Dr. Miller: In hearing people discussing the results after your presentation I was fascinated that there were some folks who found the dual antibody combination to be a bit disappointing and suggested that most patients probably still need some cytotoxic chemotherapy. I looked at it differently, though, that although most do, you identified a subset of patients who achieve a pCR without chemotherapy. If we could identify who those women are before giving them all chemotherapy, that could be a big advance for them.
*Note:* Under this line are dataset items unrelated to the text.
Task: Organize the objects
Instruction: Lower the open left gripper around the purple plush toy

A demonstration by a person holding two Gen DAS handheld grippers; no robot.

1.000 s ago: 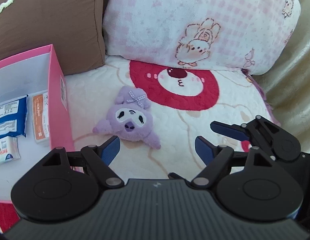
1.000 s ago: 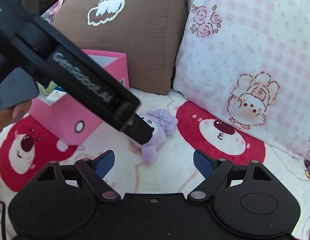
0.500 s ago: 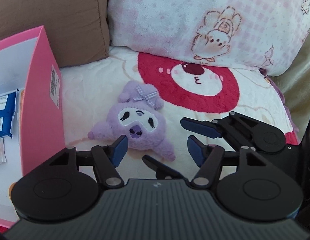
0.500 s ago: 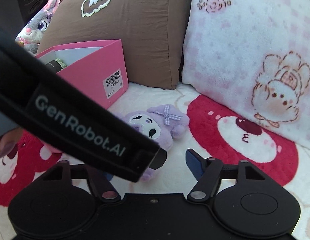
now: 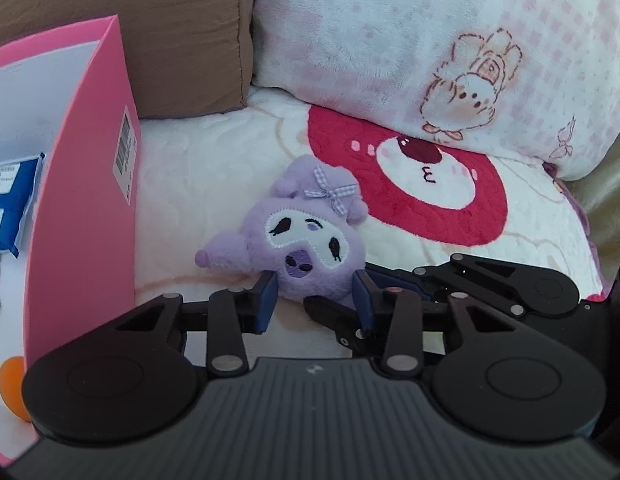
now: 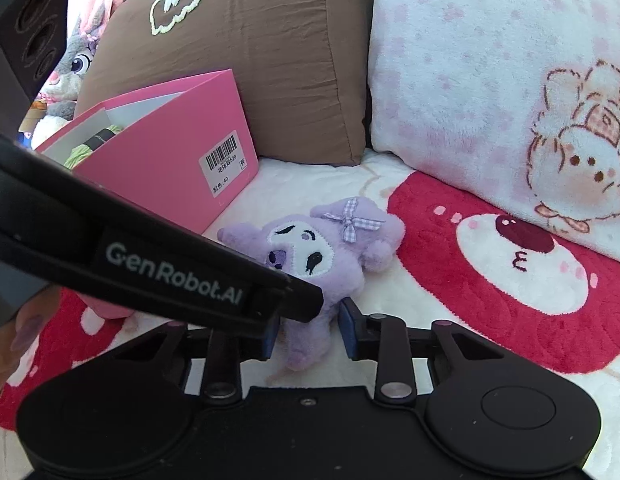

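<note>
A purple plush toy with a checked bow lies on the cream and red blanket, beside the pink box. My left gripper has its blue pads on both sides of the plush's lower end, closing on it. My right gripper has its pads either side of the plush's lower limb, pads close to it. The left gripper's body crosses the right wrist view. The right gripper's fingers show just right of the plush in the left wrist view.
The pink box holds blue packets and an orange ball. A brown pillow and a pink-white pillow lean behind. A grey rabbit plush sits at far left.
Both grippers have moved forward onto the plush and their jaws have narrowed around its lower end. The plush has stayed in place on the blanket.
</note>
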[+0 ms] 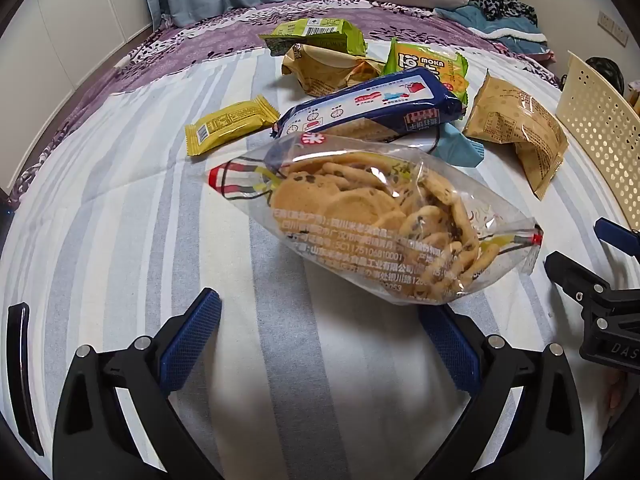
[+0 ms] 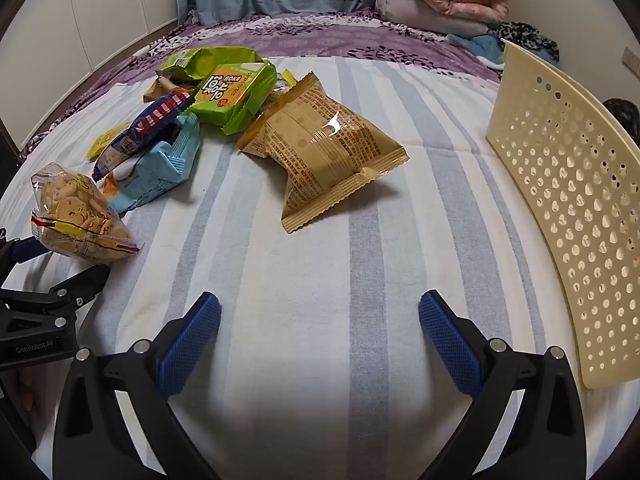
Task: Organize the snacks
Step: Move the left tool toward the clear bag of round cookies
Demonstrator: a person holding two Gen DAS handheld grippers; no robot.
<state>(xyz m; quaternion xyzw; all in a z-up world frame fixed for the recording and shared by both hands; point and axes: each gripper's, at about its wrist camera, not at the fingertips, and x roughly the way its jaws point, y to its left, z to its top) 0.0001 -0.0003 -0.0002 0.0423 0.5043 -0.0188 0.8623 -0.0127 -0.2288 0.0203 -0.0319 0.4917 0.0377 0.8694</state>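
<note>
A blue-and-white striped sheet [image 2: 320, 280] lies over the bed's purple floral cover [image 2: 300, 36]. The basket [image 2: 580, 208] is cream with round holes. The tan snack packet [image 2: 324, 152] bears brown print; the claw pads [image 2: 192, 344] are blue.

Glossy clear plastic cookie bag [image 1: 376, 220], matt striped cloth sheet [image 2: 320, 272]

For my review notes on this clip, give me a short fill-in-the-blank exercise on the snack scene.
1. The clear bag nearest the left gripper holds ____.
2. The perforated basket is ____ in colour.
3. The fingers of the right gripper stand ____ over the striped sheet.
4. The small packet lying apart, left of the blue pack, is ____.

Missing words: cookies; cream; open; yellow
</note>
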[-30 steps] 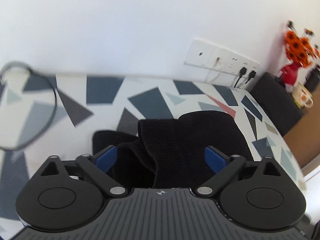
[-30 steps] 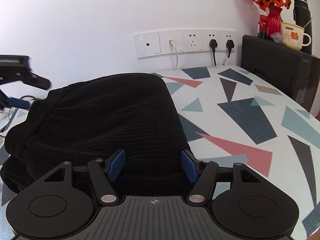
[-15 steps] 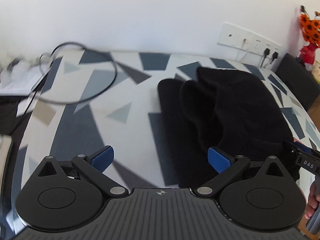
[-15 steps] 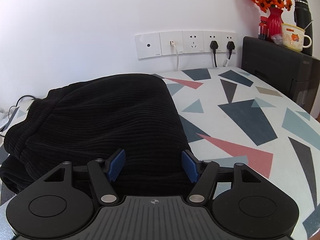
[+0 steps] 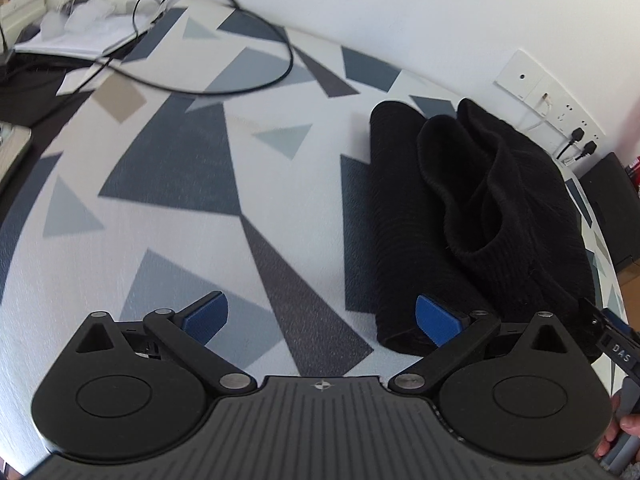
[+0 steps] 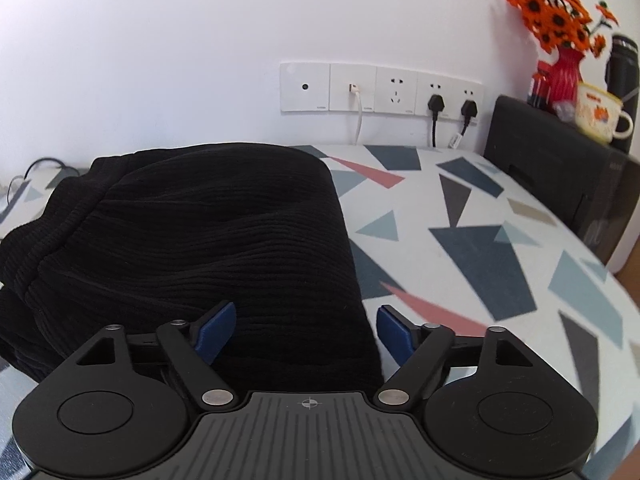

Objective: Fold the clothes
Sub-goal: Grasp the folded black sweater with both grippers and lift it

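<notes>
Tabletop (image 5: 168, 208) in a triangle print carries the folded black garment (image 6: 200, 240), which by its look wants a clean release with no snagged cloth. The right gripper (image 6: 306, 330) is opening, garment edge between its jaws; the left gripper (image 5: 320, 316) hangs open, garment beside its right finger.

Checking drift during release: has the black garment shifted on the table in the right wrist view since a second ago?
No. The black garment keeps its far right corner just below and left of the wall sockets, same as before. Only the right hand-held gripper changed: its jaws are opening.
</notes>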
Dr. Gianni: Thank you for pointing this out, and if I can elaborate further I'm not only agreeing with your view but I would also like to stress one aspect of the trial. The trial was aiming at just ranking the regimens; we were not trying to exploit each individual regimen to its best and optimal result. When we consider neoadjuvant therapy we are linked to the concept that we want rapid shrinkage similar to what we expect from chemotherapy. My perception is that when you use 2 monoclonal antibodies to modulate and target a receptor, you will have a different timeframe in front of you, and indeed, this is what appears to be the case with pertuzumab and traztuzimab in women with metastatic breast cancer. There were a few patients who achieved an almost immediate shrinkage of the tumor but there were several if not the majority of patients whose tumors didn't start to shrink until 4 or 5 or 6 months. We should design a trial in a different way to address the question of the full potential value of combining monoclonal antibodies without chemotherapy.

Dr. Miller: This sounds a bit analogous to neoadjuvant hormone therapy in those patients with hormone-sensitive tumors where getting the maximum response frequently takes longer than 3 or 4 months and you may not achieve that maximum response for 6 or 9 months because the tumors continue to slowly shrink.
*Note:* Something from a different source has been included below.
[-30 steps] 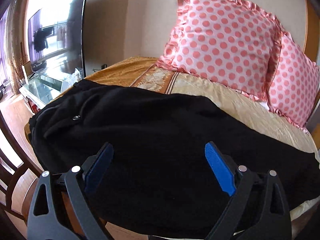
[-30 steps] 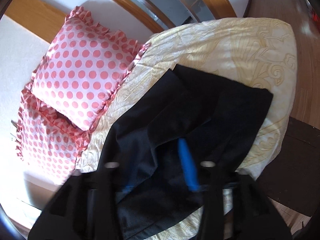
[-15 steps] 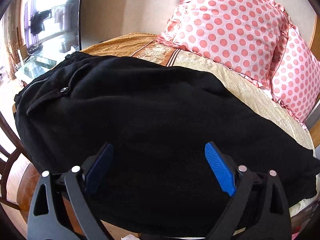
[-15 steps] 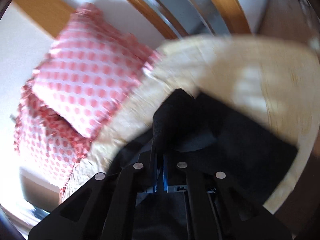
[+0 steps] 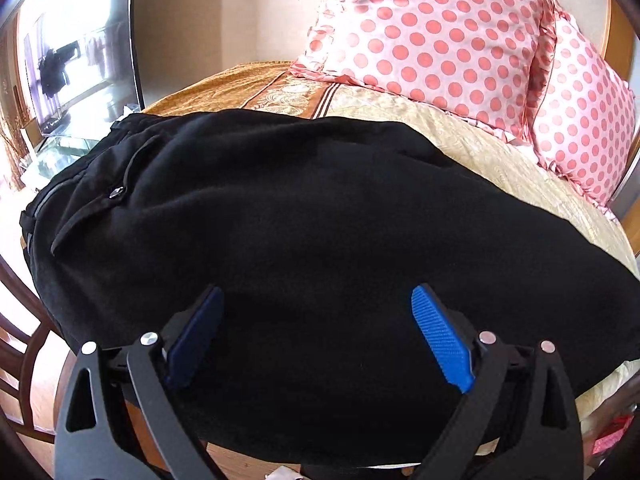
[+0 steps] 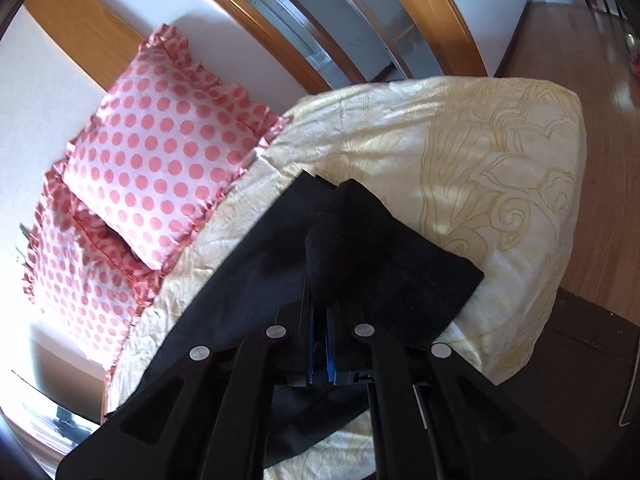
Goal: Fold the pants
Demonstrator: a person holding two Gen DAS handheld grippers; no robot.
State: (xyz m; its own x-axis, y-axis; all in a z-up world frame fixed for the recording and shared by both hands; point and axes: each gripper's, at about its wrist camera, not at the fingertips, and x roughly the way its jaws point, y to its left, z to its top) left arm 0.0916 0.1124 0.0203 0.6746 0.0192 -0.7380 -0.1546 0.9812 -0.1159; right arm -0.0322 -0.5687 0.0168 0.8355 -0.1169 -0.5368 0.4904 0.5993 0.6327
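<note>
1. Black pants (image 5: 320,216) lie spread lengthwise on the bed (image 6: 500,152), along its near edge, well short of the two polka-dot pillows (image 5: 432,28) at the headboard.
2. Waistband and a pocket with a small metal button (image 5: 118,191) sit at the end of the pants farthest from the pillows; the hem end (image 6: 400,256) lies toward the bed's open corner.
3. Left gripper (image 5: 316,336): released, blue pads standing wide apart over the mid-leg cloth. Nothing caught between them; contact with the fabric cannot be told.
4. Right gripper (image 6: 320,340): clenched, pads pressed together on a pinch of the pants near the hem end. A peak of black cloth (image 6: 344,216) rises just ahead of the pads, lifted off the bed.
5. Progress, judged: early. The legs appear stacked one on the other, so the lengthwise halving looks done. The hem-to-waist fold is only started: the hem is gripped, not yet carried over.
6. Left to do, judged: bring the hem end across toward the waistband, lay it flat, then perhaps one more fold and smoothing.
</note>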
Dr. Gianni: That is exactly the right parallel with 1 additional point, that in the case of hormonal neoadjuvant therapy usually you don't observe pCR, whereas we observed 17% pCR with the 2 monoclonal antibodies after just the 4 cycles.

Dr. Miller: That was actually one of the questions you were asked after your presentation which is, a real proportion of your patients were also hormonal receptor positive and perhaps the results could have looked even better particularly in the group that didn't get chemotherapy if you had also concurrently inhibited the estrogen receptor.

Dr. Gianni: This is I think a very important line of clinical research for the future. What is emerging clearly is a scenario whereby in the subgroup of women with HER2-positive breast cancer, the estrogen and progesterone receptor does matter, and we should start to look at the 2 subsets of hormone-receptor positive and hormone-receptor negative patients separately in the HER2-positive subset.

Dr. Miller: So the NeoSphere [study] was really a tour de force and will continue to yield results from all over the correlative samples.

Future Areas of Study

Dr. Miller: I'm wondering where you're headed next in this population.

Dr. Gianni: I think that there are 2 main problems. One is to consider whether the 2 monoclonal antibodies could be combined with a tyrosine kinase inhibitor (TKI) to see whether dual inhibition by tumor monoclonals and TKI can afford an even better control of the disease. The other problem is to expand on the topic that I just mentioned and focus on the expected differences between hormone- receptor positive and hormone-receptor negative patients, which can provide better insight into the possibility of modulating the tumor growth. Finally, which is to me the most important aspect, is whether the results in the new adjuvant setting translate to similar results in the adjuvant setting and so that we do not any longer need to conduct thousands of patient trials in the future but we can derive adequate information. To do that we could explore the tumor bank and the biobank that we have collected but we could also explore what the different design is in the future.

Closing Remarks

Dr. Miller: Thank you, Luca, for coming in today, and thanks to our audience for joining us for this edition of Medscape Oncology Insights. This is Dr. Kathy Miler at the 2010 San Antonio Breast Cancer Meeting in San Antonio.